## ACTION ITEM
After finding the line with "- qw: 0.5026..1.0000" in the data below, set down exactly each line through the one with "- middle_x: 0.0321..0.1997", inclusive, and stop there.

## RAW DATA
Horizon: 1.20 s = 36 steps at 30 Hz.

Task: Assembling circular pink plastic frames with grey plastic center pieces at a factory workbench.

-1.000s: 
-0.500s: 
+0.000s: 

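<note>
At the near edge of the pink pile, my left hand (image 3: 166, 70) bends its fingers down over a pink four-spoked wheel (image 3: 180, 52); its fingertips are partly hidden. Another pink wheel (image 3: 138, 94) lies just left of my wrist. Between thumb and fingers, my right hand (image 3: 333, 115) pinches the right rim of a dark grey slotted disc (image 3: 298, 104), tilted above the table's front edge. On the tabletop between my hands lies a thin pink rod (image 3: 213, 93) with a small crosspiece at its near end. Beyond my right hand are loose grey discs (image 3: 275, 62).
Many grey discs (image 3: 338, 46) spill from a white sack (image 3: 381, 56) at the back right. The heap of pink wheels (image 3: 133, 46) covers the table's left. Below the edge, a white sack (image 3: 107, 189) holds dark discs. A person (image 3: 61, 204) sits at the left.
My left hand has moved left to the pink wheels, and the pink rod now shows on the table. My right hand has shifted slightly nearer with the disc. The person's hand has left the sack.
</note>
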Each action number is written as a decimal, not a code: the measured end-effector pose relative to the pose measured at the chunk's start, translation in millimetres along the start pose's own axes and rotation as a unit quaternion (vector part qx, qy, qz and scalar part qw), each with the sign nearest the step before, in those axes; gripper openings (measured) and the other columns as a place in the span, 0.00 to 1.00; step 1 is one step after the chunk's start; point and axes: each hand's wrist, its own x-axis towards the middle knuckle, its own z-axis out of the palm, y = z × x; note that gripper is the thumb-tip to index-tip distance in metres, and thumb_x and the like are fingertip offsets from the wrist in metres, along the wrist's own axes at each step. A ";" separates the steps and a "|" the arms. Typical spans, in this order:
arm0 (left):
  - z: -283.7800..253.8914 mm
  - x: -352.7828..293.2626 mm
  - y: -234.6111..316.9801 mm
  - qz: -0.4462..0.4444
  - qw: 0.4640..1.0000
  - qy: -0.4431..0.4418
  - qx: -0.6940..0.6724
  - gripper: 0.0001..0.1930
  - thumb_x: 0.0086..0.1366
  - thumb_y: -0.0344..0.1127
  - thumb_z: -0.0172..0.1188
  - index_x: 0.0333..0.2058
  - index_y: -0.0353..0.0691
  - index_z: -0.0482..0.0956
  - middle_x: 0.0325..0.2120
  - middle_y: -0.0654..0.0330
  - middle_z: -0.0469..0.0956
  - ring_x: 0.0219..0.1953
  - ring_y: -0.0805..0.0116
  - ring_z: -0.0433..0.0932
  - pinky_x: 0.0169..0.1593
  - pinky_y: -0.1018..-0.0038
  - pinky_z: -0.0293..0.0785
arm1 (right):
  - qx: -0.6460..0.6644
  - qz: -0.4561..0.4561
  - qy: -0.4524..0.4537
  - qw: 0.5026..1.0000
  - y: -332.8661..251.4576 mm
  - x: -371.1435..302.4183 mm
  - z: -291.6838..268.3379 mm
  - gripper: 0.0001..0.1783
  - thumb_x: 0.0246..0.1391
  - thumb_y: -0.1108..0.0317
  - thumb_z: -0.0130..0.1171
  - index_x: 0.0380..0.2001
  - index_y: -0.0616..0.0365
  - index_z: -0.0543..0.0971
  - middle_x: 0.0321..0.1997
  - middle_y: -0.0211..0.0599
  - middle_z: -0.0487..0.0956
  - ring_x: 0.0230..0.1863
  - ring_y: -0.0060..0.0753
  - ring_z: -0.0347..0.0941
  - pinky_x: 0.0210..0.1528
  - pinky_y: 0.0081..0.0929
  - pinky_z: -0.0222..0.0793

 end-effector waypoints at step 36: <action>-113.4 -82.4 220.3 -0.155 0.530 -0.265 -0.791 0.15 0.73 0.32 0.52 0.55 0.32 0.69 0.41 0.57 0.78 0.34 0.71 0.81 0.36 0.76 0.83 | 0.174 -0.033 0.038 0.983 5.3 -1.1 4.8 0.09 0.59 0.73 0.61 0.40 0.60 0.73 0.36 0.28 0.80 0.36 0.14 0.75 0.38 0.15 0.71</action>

## TASK ANSWER
  - qw: 0.5026..1.0000
  - y: -332.8661..251.4576 mm
  - x: -371.1435..302.4183 mm
  - z: -291.6838..268.3379 mm
  - gripper: 0.0001..0.1783
  - thumb_x: 0.0246..0.1391
  - thumb_y: -0.1108..0.0317
  - thumb_z: -0.0130..0.1171
  - index_x: 0.0380..0.2001
  - index_y: -0.0616..0.0365
  - index_z: -0.0543..0.0971
  - middle_x: 0.0321..0.1997

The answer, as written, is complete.